Corruption au Nigeria : l’ancien président Goodluck Jonathan appelé à comparaître comme témoin

Par Jeune Afrique avec AFP

L'ancien président Goodluck Jonathan lors d'une réunion dans un hôtel d''Abuja, la capitale nigériane, en mars 2015. © Ben Curtis/AP/SIPA

Un tribunal d’Abuja a ordonné mardi à Goodluck Jonathan de se présenter comme témoin dans une affaire de corruption évaluée à 2 milliards de dollars.

L’ordonnance a été signée par un juge de la Haute Cour fédérale d’Abuja, où se tient le procès de l’un des pans de l’affaire du « Arms Scam ». En l’occurrence, un scandale de grande envergure portant sur le détournement de 2 milliards de dollars qui auraient servi à financer la campagne électorale de Goodluck Jonathan en 2015.

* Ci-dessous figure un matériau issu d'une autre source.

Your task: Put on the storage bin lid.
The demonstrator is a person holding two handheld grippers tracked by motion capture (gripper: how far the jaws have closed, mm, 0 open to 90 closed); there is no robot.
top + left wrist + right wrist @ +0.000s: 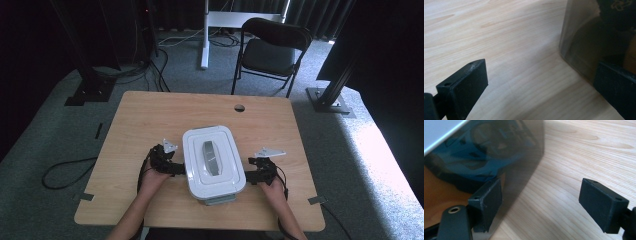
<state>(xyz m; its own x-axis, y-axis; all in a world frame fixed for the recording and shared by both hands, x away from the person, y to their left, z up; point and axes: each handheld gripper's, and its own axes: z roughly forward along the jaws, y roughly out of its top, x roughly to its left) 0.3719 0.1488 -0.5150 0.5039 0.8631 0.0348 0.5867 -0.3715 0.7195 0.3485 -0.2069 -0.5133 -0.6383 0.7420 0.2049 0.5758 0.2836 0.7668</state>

Parmi les mis en cause figure Olisa Metuh, un ancien conseiller en communication, qui est actuellement inculpé pour avoir reçu 945 000 euros. Une somme détournée, selon l’enquête menée par la Commission des crimes économiques et financiers (EFCC), par le conseiller en sécurité de l’époque, le général Sambo Dasuki.

Sur ordre de la présidence nigériane

Pour l’avocat de Olisa Meuth, son client a agi sur ordres de la présidence nigériane. D’où sa requête lundi devant la Cour pour que l’ancien président Jonathan soit présenté comme témoin à la barre. Le procureur Tahir Silvanus a assuré mardi qu’il se « réjouissait d’entendre (…) l’ancien président à la barre », pour « permettre que justice soit faite ».

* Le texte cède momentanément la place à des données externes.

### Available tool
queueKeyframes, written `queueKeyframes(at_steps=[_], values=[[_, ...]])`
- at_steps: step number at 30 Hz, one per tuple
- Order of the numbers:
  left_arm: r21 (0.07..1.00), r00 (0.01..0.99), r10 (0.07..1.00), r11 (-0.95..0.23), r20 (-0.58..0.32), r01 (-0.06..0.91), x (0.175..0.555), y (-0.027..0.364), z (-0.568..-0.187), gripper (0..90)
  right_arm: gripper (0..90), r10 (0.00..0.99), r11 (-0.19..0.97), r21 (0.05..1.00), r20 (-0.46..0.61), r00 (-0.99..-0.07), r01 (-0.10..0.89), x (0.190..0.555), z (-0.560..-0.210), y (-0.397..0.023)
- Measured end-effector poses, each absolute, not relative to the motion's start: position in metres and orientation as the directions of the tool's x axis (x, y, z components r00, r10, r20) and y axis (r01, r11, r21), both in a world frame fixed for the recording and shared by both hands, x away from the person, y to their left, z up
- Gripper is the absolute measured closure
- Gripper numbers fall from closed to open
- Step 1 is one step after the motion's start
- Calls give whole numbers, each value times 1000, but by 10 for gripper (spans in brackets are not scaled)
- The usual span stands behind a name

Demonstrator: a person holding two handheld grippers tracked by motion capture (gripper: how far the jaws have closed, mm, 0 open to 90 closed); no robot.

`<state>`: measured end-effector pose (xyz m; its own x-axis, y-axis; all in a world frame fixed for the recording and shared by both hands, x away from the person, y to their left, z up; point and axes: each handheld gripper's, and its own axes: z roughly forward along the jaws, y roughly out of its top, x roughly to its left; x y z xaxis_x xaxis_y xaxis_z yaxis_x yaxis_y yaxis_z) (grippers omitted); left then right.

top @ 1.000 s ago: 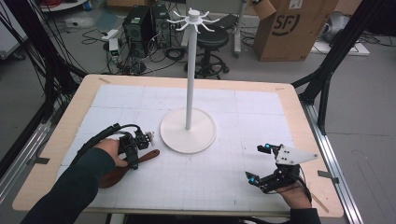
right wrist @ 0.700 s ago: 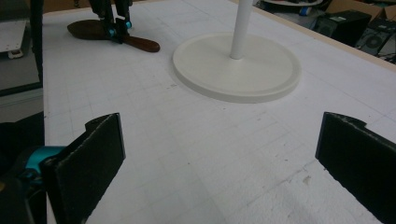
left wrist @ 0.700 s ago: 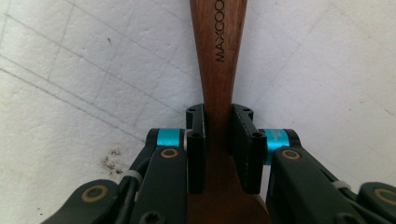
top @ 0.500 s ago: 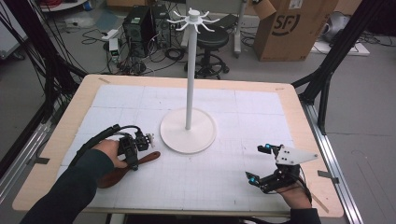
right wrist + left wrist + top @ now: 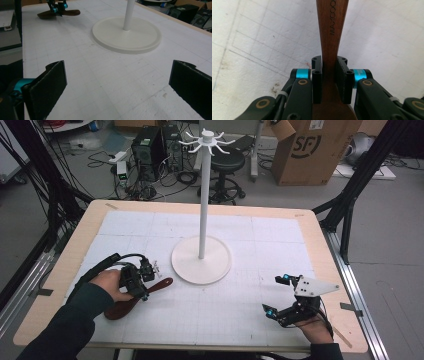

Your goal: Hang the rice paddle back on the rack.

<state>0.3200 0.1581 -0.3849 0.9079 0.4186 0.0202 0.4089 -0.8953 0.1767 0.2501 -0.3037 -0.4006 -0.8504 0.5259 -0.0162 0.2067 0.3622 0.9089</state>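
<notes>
— Looking down on the bench [image 5: 60, 270], we have the left gripper [image 5: 145, 282] near the left edge, its jaws clenched on the narrow neck of the wooden spatula [image 5: 131, 301]. Do we agree on that?

— We do. Along the left gripper's own jaws we see both pads pressed against the brown handle [image 5: 331, 37], one on each side, with lettering stamped further up it. The broad end lies toward the front-left corner, the handle tip toward the stand.

— What sits around it?

— The white stand [image 5: 202, 220] rises from its round base [image 5: 201, 265] at the middle of the bench, with a ring of hooks [image 5: 206, 141] on top. The base rim lies just beside the spatula's handle tip, so it is the nearest thing in the way on that side. We cannot tell whether the spatula touches the white mat [image 5: 260, 300].

— And the right gripper [image 5: 280, 295]?

— Near the front-right corner, well apart from the spatula, jaws released and spread wide with bare mat between them. Across the base [image 5: 126, 35] it looks toward the left gripper [image 5: 58, 8] and the spatula [image 5: 72, 12].
</notes>
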Motion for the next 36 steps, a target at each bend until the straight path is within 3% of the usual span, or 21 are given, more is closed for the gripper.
queueKeyframes(at_steps=[13,36], values=[[315,912,409,-871,35,378,313,167,-364,772,5,527,364,908,-17,-850,208,251,-402,-303],[531,881,473,-755,33,385,312,181,-327,775,5,527,366,907,-17,-850,209,251,-403,-303]])
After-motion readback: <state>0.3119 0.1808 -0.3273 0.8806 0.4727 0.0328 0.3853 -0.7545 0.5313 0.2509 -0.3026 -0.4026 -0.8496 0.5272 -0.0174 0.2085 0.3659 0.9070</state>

Le juge Abang Okon a conclu n’avoir « pas d’autre option que de faire signer une ordonnance, demandant à Goodluck Jonathan de se présenter à la Cour, mercredi 25 octobre 2017 pour apporter des éléments au dossier ». L’avocat de l’inculpé, Onyechi Ikpeazu, avait déjà obtenu la comparution du général Dasuki comme témoin dans cette affaire.

De l’argent dans les poches du PDP ? 

En prison depuis 2015, malgré de nombreuses décisions de justice demandant sa libération sous caution, Sambo Dasuki est accusé d’avoir détourné 2 milliards de dollars destinés à équiper l’armée nigériane, notamment pour lutter contre les jihadistes de Boko Haram. De l’argent finalement distribuée à des membres éminents du Parti démocratique populaire (PDP), l’ancien parti au pouvoir, selon l’enquête de la commission anti-corruption.

L’ancien président Goodluck Jonathan était-il au courant de ce financement occulte ? Dans un entretien avec l’AFP, en janvier 2016, l’avocat de Sambo Dasuji, Ahmed Raji, avait assuré « ne pas pouvoir parler de cette affaire sans parler du président Jonathan ».

Goodluck Jonathan répondra-t-il présent ?

Il a toutefois demandé que la comparution de son client comme témoin dans l’affaire Metuh soit ajournée, affirmant qu’après avoir passé autant de temps en détention, « il n’est pas dans de bonnes conditions pour répondre ». « Et il en va de son droit constitutionnel de garder le silence », a ajouté son avocat.

Du côté de Goodluck Jonathan, la présence ou non de l’ex-président mercredi devant le tribunal dépendra de la réception à temps de sa convocation.